● Exercise instructions: Given the listing below, output exactly the line containing "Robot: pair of" and every line after it through the end.

● Supplied information:
★ ★ ★ ★ ★ ★ ★

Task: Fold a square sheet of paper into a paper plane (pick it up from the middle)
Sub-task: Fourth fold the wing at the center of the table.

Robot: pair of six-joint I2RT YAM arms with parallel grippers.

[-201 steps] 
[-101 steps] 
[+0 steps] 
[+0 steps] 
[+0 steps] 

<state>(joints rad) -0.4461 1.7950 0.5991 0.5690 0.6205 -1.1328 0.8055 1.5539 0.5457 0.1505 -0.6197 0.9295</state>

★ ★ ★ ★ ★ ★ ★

● Task response:
Robot: pair of six-joint I2RT YAM arms with parallel grippers.

[-201 steps] 
[-101 steps] 
[+0 steps] 
[+0 steps] 
[+0 steps] 

<state>(joints rad) -0.4461 1.7950 0.5991 0.5690 0.6205 -1.1328 0.8055 1.5539 0.5457 0.1505 -0.6197 0.9295</state>

The answer requires no additions.